Task to complete:
Check every line below for the word "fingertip" and copy the ones that have it.

Information supplied:
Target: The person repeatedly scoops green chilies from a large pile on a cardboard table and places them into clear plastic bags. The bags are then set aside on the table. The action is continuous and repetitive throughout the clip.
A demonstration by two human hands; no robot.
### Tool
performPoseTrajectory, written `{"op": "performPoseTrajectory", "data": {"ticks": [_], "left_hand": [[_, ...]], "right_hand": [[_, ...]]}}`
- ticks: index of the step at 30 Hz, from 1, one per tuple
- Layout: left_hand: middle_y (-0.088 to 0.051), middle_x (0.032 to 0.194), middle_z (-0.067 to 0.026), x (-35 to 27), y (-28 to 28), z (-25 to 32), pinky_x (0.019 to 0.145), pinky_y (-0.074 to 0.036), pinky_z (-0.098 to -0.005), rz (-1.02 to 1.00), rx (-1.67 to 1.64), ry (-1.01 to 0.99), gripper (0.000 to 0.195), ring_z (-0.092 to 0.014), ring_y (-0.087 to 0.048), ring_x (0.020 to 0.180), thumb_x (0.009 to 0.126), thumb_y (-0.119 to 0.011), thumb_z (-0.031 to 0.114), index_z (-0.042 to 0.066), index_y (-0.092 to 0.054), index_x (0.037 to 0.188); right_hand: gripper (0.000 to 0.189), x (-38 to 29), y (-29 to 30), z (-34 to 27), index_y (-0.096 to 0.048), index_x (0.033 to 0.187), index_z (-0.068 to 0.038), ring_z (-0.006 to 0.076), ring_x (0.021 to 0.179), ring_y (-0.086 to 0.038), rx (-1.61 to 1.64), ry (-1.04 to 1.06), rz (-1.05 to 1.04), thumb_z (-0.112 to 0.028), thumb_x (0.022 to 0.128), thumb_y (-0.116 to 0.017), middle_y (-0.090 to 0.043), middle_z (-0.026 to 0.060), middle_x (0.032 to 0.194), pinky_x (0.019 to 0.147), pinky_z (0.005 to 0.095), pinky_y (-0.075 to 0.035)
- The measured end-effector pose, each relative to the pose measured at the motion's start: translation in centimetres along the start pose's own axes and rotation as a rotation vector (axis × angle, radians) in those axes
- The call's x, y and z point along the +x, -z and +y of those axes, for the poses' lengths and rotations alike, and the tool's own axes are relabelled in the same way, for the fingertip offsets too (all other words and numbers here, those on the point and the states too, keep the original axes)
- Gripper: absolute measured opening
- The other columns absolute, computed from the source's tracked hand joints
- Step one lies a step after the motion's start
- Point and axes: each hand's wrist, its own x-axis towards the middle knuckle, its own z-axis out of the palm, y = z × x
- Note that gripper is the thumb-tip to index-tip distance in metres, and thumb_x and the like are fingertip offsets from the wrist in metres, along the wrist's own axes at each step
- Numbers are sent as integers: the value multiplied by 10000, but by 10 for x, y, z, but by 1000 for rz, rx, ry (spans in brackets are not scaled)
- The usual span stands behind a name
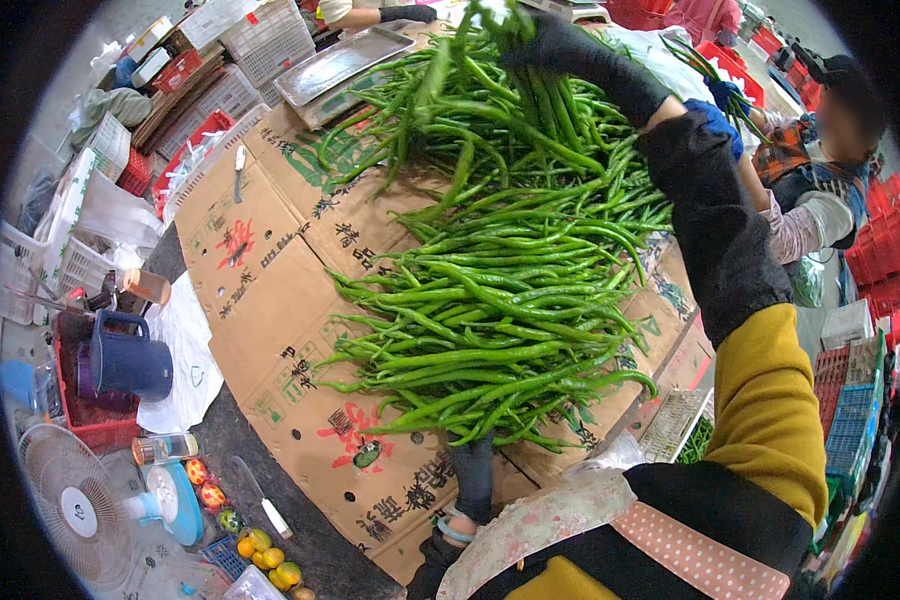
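Observation:
Long green chili peppers [487, 315] lie in a broad pile on flattened cardboard [270, 285], mostly side by side in the near part and more tangled at the far end. At the top, my right hand [536, 45], in a dark glove and blurred, grips a bunch of green peppers over the far heap. My left hand [471, 465], also in a dark glove, reaches under the near edge of the pile; its fingers are hidden beneath the peppers.
A knife [239, 174] lies on the cardboard's left, another knife [262, 499] on the dark table edge. A metal tray [345, 64] sits at the far left. A fan [79, 510] and blue jug [131, 356] stand left. A co-worker [810, 172] holds peppers at right.

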Motion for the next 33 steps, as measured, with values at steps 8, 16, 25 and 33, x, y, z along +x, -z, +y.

Written solution:
- The call's x, y and z point along the +x, -z and +y of those axes, for the poses' lengths and rotations alike, and the tool's own axes are relabelled in the same way, for the fingertip offsets too (all other words and numbers here, those on the point and the states too, keep the original axes)
- Note that gripper is the thumb-tip to index-tip distance in metres, and thumb_x and the like are fingertip offsets from the wrist in metres, along the wrist's own axes at each step

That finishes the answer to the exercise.